WHAT YOU SHOULD DO: Please reproduce all the records exactly while leaving out their pictures.

─── EXTRACTED RECORDS

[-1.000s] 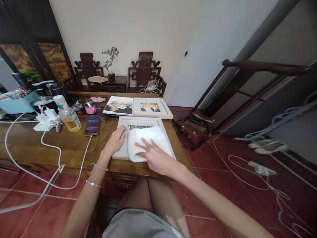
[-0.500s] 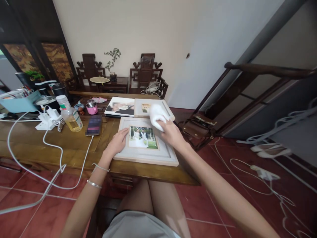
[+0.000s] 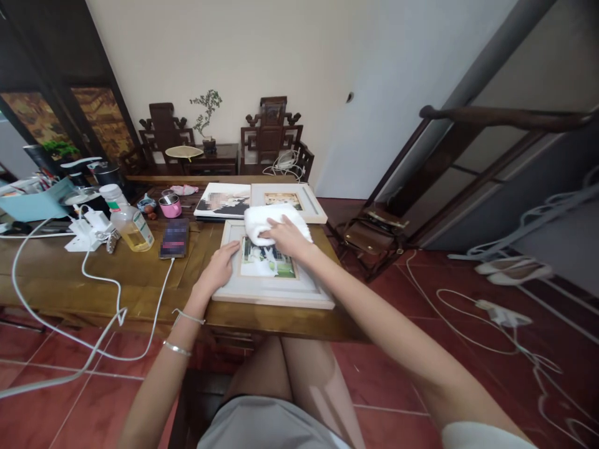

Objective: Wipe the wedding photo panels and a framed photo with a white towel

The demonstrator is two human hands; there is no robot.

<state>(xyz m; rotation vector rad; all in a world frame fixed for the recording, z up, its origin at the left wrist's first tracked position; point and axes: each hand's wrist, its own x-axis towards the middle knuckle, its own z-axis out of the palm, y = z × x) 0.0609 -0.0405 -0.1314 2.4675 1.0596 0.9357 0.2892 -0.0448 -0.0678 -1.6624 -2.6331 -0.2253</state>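
Note:
A white picture frame (image 3: 276, 300) with a wedding photo (image 3: 266, 265) behind its front lies flat near the table's front edge. At its left side, my left hand (image 3: 219, 266) grips the border, fingertips resting on the top face. My right hand (image 3: 287, 237) is closed on a folded white towel (image 3: 257, 218), which lies over the frame's far edge and covers the upper part of the photo. Just behind are a second pale frame (image 3: 316, 212), partly hidden by the towel, and a photo album (image 3: 227, 196) beside it.
Left of the frames lie a phone (image 3: 174, 238) on a charging cable, a bottle of yellow liquid (image 3: 133, 227), a pink cup (image 3: 171, 206) and a power strip (image 3: 84, 237). A blue box (image 3: 37, 202) stands at far left. A chair holding a brown bag (image 3: 374, 239) is at right.
My right hand has moved the towel left, from the frame's far right corner to above the photo. My left hand stays on the left border.

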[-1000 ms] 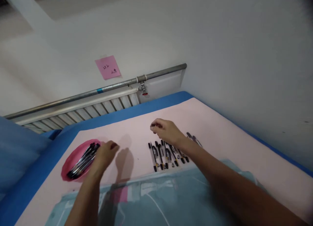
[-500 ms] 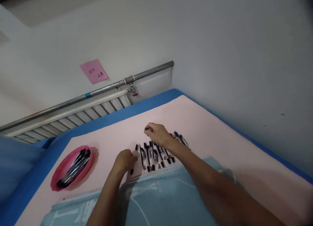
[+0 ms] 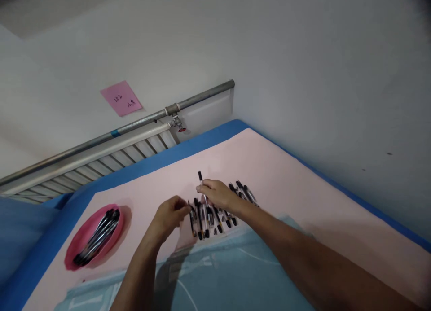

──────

RESULT OF THE TASK:
[-1.000s] 
[-0.500s] 
[+0.000s] 

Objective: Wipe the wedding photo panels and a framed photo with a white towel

The demonstrator is two human hands; there is no robot.

<state>(xyz m; rotation vector rad; all in a world frame fixed for the recording, z up, its origin at the left wrist's first tracked position; point and axes: each hand's wrist, its own x-axis towards the middle knuckle, its own z-axis out of the palm, y = z × x) 0.0609 -0.0405 -0.1314 2.4675 1.0596 0.9357 0.2892 -0.0448 -0.0678 -1.6624 -2.6331 -0.2253</state>
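Note:
A white picture frame (image 3: 276, 300) with a wedding photo (image 3: 266, 265) behind its front lies flat near the table's front edge. At its left side, my left hand (image 3: 219, 266) grips the border, fingertips resting on the top face. My right hand (image 3: 287, 237) is closed on a folded white towel (image 3: 257, 218), which lies over the frame's far edge and covers the upper part of the photo. Just behind are a second pale frame (image 3: 316, 212), partly hidden by the towel, and a photo album (image 3: 227, 196) beside it.
Left of the frames lie a phone (image 3: 174, 238) on a charging cable, a bottle of yellow liquid (image 3: 133, 227), a pink cup (image 3: 171, 206) and a power strip (image 3: 84, 237). A blue box (image 3: 37, 202) stands at far left. A chair holding a brown bag (image 3: 374, 239) is at right.
My right hand has moved the towel left, from the frame's far right corner to above the photo. My left hand stays on the left border.
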
[-1000 ms] 
[-500 ms] 
[+0 ms] 

This finishes the response to the exercise.